The gentry also governed. They dominated government at every level, from county courts to the House of Burgesses and the Council. They did not have to force themselves on the lower orders. The franchise remained broad throughout the century, and the electorate chose able men. Lesser planters deferred to wealth and ability and apparently agreed that men with these qualifications should run things. The gentry agreed, of course, but they did not abuse the deference extended to themselves by the lower orders. They provided remarkably responsible government -not out of unalloyed nobility but out of a sense that their interests were essentially the same as those they governed. To a large extent they seem to have been right in this judgment. Everyone grew tobacco for the market, and everyone faced the same problems.

 

In a peculiar sense the existence of large numbers of black slaves may have helped induce the powerful to protect the liberties of poor whites. As Edmund S. Morgan, the historian, has told us, there was an affinity between slavery and freedom in Virginia.
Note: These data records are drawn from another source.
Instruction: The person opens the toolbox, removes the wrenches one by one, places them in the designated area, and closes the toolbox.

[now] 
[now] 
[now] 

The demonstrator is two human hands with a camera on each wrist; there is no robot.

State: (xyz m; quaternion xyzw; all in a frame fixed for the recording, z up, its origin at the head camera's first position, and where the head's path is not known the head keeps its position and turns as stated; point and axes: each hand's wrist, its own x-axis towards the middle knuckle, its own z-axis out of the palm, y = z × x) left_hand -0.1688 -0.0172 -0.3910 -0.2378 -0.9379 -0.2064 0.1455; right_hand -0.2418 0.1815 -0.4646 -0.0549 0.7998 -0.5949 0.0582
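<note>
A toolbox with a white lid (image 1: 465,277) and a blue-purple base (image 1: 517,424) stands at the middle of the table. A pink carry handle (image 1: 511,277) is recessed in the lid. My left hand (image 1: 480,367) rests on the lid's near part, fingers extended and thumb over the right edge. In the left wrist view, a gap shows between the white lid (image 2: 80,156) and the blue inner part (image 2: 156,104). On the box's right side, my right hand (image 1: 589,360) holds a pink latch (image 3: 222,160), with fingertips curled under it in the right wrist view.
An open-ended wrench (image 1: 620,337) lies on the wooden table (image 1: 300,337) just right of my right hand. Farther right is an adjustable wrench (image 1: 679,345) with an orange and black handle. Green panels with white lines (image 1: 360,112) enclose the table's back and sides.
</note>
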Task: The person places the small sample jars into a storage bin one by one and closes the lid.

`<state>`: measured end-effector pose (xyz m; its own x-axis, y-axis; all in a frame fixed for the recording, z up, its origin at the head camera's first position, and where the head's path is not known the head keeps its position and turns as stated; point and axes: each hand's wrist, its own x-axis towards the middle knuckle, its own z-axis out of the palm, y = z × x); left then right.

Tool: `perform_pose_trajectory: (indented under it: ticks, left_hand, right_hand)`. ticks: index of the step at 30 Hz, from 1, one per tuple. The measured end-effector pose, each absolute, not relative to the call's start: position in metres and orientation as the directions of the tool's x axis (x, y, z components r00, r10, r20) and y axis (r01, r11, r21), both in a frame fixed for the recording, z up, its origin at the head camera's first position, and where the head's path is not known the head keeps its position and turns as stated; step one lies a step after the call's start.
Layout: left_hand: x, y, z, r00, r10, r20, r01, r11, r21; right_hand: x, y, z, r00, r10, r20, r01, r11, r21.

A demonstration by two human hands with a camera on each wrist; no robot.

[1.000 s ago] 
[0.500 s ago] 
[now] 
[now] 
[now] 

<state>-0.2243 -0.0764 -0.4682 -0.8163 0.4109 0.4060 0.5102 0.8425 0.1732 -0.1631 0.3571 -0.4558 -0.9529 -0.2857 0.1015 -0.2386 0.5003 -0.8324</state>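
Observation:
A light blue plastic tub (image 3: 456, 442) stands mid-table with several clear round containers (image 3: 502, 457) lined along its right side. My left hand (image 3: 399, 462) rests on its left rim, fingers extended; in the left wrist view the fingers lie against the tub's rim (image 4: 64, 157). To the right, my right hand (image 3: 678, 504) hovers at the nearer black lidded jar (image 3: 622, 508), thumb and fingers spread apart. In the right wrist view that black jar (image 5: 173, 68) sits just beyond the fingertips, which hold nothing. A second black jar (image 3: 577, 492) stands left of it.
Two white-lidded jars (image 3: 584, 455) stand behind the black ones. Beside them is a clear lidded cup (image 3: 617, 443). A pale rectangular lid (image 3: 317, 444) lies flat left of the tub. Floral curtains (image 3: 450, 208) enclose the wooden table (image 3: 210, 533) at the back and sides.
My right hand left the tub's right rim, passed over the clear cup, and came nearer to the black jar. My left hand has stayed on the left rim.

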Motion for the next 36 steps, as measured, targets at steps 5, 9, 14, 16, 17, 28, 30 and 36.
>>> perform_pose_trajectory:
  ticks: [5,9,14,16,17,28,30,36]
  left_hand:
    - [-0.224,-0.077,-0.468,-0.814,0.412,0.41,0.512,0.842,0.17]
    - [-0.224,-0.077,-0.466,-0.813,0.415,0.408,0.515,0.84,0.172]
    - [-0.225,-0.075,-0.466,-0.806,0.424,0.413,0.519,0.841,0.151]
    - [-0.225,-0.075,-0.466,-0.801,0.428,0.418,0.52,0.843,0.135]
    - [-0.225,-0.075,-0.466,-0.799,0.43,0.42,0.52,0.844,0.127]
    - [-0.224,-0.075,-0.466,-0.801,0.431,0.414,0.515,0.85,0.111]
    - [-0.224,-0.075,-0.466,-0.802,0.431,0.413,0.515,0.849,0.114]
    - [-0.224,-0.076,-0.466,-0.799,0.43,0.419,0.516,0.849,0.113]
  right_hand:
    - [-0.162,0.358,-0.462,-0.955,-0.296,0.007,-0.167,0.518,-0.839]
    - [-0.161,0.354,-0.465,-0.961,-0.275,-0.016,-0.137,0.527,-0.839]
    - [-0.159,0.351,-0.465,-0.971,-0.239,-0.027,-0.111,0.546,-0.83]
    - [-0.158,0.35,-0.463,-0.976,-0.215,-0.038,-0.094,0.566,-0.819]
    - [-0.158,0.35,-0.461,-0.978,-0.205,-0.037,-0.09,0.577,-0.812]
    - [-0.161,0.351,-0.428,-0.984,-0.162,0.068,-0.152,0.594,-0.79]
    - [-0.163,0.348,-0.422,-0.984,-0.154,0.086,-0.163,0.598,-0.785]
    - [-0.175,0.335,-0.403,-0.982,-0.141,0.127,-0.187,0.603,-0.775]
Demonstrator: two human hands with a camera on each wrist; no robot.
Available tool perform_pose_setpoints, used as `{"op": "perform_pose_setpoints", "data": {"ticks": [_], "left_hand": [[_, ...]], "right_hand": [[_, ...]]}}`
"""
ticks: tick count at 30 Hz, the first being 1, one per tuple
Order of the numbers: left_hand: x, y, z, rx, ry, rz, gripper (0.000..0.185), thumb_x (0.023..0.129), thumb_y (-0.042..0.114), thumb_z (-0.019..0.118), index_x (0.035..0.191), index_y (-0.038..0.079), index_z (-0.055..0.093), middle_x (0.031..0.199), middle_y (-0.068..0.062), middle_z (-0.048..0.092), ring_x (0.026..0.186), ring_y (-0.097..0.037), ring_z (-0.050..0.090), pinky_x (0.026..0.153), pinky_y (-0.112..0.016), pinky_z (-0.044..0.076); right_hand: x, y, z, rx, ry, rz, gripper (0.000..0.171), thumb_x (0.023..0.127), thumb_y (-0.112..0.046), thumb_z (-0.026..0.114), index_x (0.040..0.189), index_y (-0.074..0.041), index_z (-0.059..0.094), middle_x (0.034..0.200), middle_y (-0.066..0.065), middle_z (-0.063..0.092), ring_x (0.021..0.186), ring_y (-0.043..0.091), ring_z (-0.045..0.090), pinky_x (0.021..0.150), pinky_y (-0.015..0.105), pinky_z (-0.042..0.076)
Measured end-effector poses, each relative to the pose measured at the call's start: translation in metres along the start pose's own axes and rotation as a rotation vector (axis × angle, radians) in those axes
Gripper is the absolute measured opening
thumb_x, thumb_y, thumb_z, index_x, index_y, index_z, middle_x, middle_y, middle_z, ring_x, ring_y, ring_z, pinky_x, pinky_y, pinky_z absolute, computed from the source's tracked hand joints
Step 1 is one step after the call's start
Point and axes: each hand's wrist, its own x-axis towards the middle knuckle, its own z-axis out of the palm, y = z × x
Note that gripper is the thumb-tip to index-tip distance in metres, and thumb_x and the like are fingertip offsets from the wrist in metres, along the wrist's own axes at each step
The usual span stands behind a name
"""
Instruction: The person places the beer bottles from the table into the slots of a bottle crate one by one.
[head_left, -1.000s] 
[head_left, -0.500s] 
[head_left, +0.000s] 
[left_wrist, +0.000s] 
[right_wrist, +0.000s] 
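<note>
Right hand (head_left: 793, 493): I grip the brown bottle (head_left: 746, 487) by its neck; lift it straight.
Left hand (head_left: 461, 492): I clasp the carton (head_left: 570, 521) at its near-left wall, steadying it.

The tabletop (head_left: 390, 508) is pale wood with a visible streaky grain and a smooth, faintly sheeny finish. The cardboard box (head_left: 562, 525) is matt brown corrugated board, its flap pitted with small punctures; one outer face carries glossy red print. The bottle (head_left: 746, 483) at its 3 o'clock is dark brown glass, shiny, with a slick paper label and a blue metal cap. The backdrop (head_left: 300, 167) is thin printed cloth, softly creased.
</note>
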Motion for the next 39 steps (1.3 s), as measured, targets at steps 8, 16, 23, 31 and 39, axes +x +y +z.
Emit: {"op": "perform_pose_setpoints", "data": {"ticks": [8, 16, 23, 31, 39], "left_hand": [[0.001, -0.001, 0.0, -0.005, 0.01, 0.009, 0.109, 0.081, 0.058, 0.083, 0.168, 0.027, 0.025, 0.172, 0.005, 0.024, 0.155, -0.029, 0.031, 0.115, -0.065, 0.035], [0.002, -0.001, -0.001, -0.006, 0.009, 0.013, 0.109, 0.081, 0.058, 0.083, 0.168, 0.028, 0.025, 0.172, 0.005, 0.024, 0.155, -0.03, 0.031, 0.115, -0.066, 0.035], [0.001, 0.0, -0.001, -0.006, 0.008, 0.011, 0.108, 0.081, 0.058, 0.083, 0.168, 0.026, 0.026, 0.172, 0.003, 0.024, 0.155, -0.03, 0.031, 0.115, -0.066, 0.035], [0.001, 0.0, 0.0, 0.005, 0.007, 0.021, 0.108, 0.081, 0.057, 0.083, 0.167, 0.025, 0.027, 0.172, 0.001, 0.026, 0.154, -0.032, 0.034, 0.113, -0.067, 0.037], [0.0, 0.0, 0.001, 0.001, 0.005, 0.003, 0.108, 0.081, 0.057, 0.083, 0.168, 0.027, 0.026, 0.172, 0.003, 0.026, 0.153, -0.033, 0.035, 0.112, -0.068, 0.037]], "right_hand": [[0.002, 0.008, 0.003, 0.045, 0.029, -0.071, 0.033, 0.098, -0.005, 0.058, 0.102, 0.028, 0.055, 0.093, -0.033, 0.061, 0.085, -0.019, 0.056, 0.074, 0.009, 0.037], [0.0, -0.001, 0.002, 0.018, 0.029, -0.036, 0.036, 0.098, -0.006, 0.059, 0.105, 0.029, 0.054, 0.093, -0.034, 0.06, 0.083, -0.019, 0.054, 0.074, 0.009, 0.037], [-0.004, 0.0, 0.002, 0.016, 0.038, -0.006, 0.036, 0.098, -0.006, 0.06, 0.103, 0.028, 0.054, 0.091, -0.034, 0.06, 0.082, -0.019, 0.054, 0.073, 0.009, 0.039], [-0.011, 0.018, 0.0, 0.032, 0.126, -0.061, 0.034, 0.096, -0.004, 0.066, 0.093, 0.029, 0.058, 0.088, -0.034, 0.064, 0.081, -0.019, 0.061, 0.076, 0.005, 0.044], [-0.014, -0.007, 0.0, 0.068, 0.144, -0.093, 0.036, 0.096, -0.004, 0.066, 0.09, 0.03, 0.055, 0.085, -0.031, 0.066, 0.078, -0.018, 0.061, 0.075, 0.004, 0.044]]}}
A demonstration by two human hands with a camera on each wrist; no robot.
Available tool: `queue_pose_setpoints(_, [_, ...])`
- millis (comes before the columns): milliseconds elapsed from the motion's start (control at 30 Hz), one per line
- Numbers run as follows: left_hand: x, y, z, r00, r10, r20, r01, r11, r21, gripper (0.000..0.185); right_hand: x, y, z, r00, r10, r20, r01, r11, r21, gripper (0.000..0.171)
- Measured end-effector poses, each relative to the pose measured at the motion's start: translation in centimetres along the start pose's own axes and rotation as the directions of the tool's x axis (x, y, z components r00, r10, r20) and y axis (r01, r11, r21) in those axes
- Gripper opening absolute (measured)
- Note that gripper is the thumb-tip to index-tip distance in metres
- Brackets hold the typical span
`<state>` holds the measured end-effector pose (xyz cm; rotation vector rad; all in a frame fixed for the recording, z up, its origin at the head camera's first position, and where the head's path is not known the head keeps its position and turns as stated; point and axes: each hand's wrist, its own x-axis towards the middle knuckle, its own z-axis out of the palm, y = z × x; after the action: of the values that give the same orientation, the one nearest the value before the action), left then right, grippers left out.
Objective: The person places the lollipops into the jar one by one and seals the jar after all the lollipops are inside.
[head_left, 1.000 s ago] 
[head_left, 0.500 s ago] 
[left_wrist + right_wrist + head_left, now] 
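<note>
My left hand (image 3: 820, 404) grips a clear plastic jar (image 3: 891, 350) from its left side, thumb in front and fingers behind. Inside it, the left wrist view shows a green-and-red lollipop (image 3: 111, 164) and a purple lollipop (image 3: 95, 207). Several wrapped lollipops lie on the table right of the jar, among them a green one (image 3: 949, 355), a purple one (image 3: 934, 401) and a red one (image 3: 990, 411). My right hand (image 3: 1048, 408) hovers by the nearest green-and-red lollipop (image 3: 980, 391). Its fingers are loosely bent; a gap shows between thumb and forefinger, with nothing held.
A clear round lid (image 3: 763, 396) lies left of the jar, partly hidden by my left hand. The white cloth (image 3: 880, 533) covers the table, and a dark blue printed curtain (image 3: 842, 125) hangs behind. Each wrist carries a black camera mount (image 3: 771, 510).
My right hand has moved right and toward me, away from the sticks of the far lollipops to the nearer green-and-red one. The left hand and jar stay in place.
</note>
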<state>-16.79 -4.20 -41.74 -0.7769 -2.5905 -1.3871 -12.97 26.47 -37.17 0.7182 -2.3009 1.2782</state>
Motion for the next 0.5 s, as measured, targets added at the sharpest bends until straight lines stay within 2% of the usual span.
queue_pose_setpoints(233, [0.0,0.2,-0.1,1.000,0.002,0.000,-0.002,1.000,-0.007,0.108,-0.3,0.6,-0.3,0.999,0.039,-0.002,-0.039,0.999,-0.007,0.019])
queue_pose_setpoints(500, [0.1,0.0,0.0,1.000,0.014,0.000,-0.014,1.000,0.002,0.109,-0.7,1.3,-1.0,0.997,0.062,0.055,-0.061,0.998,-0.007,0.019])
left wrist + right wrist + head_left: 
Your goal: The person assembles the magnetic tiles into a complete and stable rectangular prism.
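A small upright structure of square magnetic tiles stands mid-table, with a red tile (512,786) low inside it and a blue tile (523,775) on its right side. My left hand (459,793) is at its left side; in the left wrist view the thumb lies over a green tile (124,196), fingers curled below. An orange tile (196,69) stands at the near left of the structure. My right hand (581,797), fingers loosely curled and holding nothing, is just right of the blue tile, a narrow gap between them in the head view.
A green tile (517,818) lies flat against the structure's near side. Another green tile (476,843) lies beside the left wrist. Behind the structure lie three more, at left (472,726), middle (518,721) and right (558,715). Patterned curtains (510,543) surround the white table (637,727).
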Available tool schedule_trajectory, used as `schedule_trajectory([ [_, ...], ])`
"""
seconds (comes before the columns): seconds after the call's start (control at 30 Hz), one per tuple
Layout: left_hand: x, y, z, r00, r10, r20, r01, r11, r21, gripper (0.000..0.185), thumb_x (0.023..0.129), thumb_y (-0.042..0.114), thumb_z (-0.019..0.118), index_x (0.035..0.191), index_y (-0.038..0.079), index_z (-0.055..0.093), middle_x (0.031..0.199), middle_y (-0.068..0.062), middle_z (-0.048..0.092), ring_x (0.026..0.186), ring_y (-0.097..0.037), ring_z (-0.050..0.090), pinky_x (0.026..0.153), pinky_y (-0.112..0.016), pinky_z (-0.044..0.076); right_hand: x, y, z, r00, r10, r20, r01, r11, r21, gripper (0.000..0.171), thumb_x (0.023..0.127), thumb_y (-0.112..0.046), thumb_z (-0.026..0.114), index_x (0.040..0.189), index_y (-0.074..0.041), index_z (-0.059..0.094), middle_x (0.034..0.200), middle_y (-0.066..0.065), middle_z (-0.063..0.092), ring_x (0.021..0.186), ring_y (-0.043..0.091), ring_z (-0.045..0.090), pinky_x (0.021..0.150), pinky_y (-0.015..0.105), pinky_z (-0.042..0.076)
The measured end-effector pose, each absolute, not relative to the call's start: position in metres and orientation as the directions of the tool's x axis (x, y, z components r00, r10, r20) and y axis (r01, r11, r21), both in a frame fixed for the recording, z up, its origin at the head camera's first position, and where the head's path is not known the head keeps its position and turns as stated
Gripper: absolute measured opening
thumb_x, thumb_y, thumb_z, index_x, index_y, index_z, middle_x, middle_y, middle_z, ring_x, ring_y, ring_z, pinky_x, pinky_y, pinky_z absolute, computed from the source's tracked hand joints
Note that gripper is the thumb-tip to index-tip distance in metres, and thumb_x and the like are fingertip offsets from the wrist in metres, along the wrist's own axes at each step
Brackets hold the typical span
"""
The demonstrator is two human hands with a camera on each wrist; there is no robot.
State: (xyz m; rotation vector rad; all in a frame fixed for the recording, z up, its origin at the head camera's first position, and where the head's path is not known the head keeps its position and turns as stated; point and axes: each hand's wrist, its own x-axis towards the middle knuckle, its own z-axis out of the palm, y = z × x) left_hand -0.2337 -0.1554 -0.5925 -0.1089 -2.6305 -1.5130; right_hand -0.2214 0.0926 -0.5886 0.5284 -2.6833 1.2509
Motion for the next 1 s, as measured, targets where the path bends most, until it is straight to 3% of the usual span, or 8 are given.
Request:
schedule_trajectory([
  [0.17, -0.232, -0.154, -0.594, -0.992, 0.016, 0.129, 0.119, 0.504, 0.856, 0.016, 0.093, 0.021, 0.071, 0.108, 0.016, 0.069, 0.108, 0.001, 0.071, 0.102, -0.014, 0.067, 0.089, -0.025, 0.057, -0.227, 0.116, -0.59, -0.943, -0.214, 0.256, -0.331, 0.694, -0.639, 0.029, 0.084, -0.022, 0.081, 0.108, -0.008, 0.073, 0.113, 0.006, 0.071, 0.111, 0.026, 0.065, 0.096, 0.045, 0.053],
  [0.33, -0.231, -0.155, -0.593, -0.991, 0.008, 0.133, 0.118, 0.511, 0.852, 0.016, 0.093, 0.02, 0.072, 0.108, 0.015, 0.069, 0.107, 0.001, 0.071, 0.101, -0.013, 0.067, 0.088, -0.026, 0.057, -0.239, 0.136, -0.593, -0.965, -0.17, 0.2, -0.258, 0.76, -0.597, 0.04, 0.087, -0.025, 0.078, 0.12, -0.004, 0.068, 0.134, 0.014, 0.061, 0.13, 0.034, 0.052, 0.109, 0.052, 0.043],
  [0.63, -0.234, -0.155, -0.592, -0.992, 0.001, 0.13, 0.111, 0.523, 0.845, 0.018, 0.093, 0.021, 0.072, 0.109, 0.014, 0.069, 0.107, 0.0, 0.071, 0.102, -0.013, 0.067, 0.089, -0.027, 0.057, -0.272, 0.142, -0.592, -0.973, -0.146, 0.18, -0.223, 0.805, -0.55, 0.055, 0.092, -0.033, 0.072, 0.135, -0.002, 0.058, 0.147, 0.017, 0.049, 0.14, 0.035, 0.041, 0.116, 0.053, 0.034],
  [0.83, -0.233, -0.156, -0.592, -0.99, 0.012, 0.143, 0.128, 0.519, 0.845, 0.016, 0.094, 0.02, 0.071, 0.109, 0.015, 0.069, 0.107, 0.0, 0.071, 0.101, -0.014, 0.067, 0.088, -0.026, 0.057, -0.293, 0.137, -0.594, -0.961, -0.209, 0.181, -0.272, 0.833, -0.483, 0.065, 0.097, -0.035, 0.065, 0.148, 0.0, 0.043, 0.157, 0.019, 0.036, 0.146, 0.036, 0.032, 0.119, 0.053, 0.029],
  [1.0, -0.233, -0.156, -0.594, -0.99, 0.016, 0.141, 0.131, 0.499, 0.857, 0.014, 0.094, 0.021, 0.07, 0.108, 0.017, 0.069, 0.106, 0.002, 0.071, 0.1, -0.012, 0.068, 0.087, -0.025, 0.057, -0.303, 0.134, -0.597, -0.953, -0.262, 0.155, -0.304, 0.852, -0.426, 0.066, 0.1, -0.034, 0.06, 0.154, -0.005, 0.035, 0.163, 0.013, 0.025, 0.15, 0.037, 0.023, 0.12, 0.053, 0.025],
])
The horrors of the enslaved made the free sensitive to the blessings of liberty. The horrors did not persuade them, however, to free the slaves. Slaves were too valuable as a source of labor. And they were brutish -- "vicious, idle, and dissolute" if left to their own devices, just as the English poor were. Therefore they must be kept in slavery -- to provide labor and to prevent their committing outrages against whites and themselves. Long before the Revolution, Virginians had established the racist policies which perpetuated slavery. If these policies did not encourage coercive practices against slaves, they at least permitted them and gave them the approval of the law.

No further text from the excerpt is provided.